= Employee funds =

Collective shareholding funds in Sweden (1980s–1990s)

Employee funds (Löntagarfonder), sometimes referred to as Wage Earner funds, is a socialist version of sovereign wealth funds whereby the Swedish government taxed a proportion of company profits and put into special funds charged to buy shares in listed Swedish companies, with the goal of gradually transferring ownership in medium to large companies from private to collective employee ownership. The funds were controlled by representatives of Swedish trade unions.

After abolition, the accumulated assets were wound up and redistributed through a liquidation process and new institutions created during the dismantling period.

The idea was launched in the 1970s by the Swedish Social Democratic Party, and they were in place from 1982 to 1991. During the 2020 United States presidential election, the candidate Bernie Sanders proposed for employee funds to be adopted in the United States.

== Meidner Plan ==
The plan to establish employee funds was introduced as the Wage Earners Funds Proposal, also known as the Meidner plan. It was first proposed in 1975 by the Swedish Trade Union Confederation (or the LO); a revised final draft was published in 1976. The Meidner plan gets its name from the LO economist Rudolf Meidner, who played a leading role in developing the idea and was the principal drafter of the plan.

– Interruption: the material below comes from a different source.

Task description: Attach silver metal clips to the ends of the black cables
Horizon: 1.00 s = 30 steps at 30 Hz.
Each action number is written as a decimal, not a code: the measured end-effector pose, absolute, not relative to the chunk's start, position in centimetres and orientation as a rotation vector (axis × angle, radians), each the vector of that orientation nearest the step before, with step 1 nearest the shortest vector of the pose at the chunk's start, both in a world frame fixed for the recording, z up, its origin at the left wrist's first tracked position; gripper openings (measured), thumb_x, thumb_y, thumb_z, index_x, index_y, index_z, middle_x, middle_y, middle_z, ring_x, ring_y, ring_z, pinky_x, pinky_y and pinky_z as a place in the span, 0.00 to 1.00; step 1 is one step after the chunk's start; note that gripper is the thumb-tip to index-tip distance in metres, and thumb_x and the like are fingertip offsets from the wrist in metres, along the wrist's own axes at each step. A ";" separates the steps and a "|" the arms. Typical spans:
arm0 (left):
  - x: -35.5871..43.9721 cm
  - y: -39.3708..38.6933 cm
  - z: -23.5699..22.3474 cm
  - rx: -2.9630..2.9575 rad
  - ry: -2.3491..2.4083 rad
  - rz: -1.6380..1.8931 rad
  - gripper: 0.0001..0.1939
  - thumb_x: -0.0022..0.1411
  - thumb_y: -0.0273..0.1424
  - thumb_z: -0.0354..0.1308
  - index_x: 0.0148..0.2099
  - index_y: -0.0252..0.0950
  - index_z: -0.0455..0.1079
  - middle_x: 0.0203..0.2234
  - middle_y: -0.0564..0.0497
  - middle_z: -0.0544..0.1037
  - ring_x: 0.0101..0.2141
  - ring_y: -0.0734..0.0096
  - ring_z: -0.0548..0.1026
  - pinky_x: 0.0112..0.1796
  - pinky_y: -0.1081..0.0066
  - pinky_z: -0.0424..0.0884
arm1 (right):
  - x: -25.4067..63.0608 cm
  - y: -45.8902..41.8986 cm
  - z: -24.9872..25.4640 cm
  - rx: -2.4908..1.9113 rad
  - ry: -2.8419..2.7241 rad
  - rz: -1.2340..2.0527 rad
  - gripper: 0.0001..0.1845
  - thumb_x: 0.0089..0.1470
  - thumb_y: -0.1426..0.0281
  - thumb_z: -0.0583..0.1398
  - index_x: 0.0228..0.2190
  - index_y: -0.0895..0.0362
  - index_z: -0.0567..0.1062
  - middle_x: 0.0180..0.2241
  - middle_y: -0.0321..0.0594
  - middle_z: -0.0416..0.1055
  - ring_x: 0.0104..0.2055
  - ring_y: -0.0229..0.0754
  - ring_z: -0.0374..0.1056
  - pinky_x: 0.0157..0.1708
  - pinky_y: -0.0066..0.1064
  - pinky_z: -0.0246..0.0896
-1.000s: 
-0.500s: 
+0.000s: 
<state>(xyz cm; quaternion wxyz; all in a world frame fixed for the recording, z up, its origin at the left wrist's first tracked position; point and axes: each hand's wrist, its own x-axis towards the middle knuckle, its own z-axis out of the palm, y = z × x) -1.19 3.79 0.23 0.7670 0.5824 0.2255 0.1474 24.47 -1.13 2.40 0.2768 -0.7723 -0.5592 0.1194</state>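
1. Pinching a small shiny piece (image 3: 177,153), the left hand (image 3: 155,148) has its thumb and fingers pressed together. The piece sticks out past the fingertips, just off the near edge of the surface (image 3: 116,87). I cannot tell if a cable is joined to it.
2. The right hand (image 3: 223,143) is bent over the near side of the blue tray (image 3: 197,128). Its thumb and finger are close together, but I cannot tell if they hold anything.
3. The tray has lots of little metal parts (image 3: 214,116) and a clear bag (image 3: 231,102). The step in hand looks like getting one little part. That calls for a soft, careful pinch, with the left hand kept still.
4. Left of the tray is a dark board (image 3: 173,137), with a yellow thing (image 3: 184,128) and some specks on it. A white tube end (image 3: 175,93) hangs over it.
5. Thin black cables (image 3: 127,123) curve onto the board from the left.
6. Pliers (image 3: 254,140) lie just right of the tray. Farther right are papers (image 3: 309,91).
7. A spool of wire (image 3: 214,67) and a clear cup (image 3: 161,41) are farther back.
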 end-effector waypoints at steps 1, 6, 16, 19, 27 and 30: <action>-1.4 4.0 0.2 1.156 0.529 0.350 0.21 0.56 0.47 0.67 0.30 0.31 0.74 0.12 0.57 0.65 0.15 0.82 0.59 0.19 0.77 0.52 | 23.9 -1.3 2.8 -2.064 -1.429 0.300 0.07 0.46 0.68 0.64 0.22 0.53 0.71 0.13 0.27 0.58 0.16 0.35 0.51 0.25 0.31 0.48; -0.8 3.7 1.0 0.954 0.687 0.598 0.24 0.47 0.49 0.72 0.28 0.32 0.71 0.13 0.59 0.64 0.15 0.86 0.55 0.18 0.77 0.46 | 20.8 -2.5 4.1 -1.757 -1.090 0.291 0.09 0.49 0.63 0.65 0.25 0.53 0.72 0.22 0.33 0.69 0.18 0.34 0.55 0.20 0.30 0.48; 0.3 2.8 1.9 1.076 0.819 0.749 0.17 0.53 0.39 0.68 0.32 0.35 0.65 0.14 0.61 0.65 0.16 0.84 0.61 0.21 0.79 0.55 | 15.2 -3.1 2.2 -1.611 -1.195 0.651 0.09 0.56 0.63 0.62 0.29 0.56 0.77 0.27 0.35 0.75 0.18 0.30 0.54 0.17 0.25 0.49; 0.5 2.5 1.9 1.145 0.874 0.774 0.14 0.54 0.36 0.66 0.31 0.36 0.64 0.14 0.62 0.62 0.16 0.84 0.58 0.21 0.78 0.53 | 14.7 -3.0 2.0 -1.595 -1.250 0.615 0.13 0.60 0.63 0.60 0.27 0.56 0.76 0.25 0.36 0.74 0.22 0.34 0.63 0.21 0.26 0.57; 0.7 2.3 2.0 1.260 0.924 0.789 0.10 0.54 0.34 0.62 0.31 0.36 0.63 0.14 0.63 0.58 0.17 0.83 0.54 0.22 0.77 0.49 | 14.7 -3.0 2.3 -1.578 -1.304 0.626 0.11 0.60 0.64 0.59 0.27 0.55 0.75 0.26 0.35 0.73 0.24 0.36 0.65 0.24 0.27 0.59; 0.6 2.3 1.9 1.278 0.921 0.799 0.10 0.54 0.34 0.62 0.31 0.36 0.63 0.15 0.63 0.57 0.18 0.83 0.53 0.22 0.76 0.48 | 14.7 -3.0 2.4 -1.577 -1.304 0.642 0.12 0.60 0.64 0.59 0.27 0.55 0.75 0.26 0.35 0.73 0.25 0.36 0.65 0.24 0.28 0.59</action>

In 1971, the Swedish Trade Union Confederation commissioned a research committee to address union concerns about wages and the state of the economy. Despite the solidarity wage policy in place at the time (known as the Rehn–Meidner model), the gap in income between capital and labour was growing; the country was also experiencing a wave of labour unrest over pay. In particular, the Federation of Metal Workers stressed that the problems of investment planning and capital formation needed to be resolved without increasing the concentration of power and wealth in the hands of a minority. The research committee was headed by Meidner and produced its first report in 1975.

== Legislation and design ==
After the Social Democrats returned to government following the 1982 Swedish general election, the Riksdag adopted legislation in November 1983 establishing wage-earner funds, which began operating in 1984. The government proposal created five wage-earner fund boards within the framework of the national pension fund system, with each board intended to have a regional basis and its own administrative capacity. The enacted scheme marked a shift away from earlier LO proposals based on compulsory transfers of newly issued shares, and instead relied on the funds purchasing shares on the market.

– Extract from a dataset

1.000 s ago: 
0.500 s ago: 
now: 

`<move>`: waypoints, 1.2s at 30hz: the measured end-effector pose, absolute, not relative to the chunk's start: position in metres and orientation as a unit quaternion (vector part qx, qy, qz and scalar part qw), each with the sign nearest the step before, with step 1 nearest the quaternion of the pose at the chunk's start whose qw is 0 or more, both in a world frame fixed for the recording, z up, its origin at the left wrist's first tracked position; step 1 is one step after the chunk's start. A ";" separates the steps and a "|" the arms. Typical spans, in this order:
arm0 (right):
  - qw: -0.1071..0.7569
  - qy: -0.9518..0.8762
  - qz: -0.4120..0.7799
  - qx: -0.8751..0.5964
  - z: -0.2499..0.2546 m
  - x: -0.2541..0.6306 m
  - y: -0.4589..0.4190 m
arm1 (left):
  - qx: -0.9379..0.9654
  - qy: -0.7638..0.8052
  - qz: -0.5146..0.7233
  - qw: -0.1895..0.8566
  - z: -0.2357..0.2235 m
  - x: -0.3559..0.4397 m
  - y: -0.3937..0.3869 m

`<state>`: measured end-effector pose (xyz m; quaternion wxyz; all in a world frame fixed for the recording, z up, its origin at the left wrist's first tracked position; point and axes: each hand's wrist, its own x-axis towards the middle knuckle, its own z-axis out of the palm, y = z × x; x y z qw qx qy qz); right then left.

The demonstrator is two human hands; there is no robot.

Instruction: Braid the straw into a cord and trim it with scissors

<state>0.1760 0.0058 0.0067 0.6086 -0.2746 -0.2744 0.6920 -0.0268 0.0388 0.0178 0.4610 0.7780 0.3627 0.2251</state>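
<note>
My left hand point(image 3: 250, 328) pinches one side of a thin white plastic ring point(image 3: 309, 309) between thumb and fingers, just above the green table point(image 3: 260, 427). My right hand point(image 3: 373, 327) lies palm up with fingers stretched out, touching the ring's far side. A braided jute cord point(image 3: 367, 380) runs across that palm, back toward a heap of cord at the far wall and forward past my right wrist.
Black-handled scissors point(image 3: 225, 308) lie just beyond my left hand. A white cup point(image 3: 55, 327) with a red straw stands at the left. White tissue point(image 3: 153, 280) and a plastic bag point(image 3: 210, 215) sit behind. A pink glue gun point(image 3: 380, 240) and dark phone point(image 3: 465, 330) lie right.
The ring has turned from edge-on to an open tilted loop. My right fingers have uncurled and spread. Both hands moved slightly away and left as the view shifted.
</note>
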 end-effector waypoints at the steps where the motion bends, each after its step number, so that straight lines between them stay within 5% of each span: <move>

The funds were financed through two main revenue streams that were earmarked to the pension fund system. The first was a profit-sharing tax (vinstdelningsskatt), set at 20 per cent of firms' real profits above an exemption that was defined either as a fixed amount or as a proportion of the wage bill, at the firm's choice. The second was a designated portion of the supplementary pension contribution, which was increased by 0.2 percentage points from 1984 to fund the new boards. Revenues from profit sharing and from the contribution increase were split equally across the five wage-earner fund boards, subject to annual caps on allocations that applied from 1984 through 1990.

The legislation set financial objectives and reporting requirements. The government proposal required the wage-earner fund boards to transfer an annual return to the pension-paying boards, expressed as a target of real return on the managed capital. The OECD described the creation of wage-earner funds as part of a 1983–84 policy package that aimed to recycle corporate liquidity and support wage moderation.

=== The five fund boards ===
The funds were administered by five separate boards, designated the First to Fifth wage-earner fund boards, alongside the other boards in the AP fund system. Under the 1983 proposal, each wage-earner fund board was appointed by the government and consisted of nine members and deputies, with a requirement that at least five members represent wage-earner interests. The proposal stated that the boards' composition should reflect regional anchoring and that each board should operate independently with its own office.

Governance rules provided for union involvement in the exercise of voting rights. If local union organisations in a company requested it, a wage-earner fund board was required to transfer half of the voting rights attached to the board's shares in that company to those organisations.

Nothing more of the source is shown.